The output should consist solely of the line containing "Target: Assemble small" and the lines that follow it through the end of the data below.

══════════════════════════════

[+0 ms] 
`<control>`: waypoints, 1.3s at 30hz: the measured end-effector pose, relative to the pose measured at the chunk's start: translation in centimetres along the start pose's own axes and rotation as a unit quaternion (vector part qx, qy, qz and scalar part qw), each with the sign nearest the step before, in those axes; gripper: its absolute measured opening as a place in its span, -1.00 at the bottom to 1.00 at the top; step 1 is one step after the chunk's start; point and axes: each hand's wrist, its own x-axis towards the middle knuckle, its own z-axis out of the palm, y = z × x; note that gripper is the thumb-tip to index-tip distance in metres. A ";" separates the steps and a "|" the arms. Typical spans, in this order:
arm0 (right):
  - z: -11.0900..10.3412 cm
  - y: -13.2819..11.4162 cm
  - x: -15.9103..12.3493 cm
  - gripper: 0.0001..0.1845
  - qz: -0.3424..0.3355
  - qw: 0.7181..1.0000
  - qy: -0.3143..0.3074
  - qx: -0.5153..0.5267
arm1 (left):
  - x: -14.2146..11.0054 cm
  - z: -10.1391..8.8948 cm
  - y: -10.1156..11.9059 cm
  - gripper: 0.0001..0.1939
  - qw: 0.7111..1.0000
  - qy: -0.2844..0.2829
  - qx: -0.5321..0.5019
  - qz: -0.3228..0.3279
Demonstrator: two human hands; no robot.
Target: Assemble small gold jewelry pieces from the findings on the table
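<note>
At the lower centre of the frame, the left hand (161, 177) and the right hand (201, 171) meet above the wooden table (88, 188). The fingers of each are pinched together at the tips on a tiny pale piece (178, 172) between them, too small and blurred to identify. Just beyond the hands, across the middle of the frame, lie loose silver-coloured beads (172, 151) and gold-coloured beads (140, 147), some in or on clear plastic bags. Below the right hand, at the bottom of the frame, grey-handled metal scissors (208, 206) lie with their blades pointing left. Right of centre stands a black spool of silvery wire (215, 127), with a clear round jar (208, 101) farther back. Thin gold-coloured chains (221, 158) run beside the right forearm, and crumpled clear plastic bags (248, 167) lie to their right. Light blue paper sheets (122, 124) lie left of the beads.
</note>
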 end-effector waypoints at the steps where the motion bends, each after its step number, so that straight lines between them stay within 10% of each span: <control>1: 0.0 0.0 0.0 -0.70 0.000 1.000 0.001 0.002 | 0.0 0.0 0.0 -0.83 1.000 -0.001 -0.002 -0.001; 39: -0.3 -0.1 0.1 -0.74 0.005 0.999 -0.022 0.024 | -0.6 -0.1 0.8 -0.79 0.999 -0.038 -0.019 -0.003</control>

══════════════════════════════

**EXERCISE ANSWER**
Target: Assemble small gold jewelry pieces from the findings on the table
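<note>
At the lower centre of the frame, the left hand (161, 177) and the right hand (201, 171) meet above the wooden table (88, 188). The fingers of each are pinched together at the tips on a tiny pale piece (178, 172) between them, too small and blurred to identify. Just beyond the hands, across the middle of the frame, lie loose silver-coloured beads (172, 151) and gold-coloured beads (140, 147), some in or on clear plastic bags. Below the right hand, at the bottom of the frame, grey-handled metal scissors (208, 206) lie with their blades pointing left. Right of centre stands a black spool of silvery wire (215, 127), with a clear round jar (208, 101) farther back. Thin gold-coloured chains (221, 158) run beside the right forearm, and crumpled clear plastic bags (248, 167) lie to their right. Light blue paper sheets (122, 124) lie left of the beads.
</note>
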 end-effector waypoints at the steps where the motion bends, each after its step number, so that straight lines between them stay within 10% of each span: <control>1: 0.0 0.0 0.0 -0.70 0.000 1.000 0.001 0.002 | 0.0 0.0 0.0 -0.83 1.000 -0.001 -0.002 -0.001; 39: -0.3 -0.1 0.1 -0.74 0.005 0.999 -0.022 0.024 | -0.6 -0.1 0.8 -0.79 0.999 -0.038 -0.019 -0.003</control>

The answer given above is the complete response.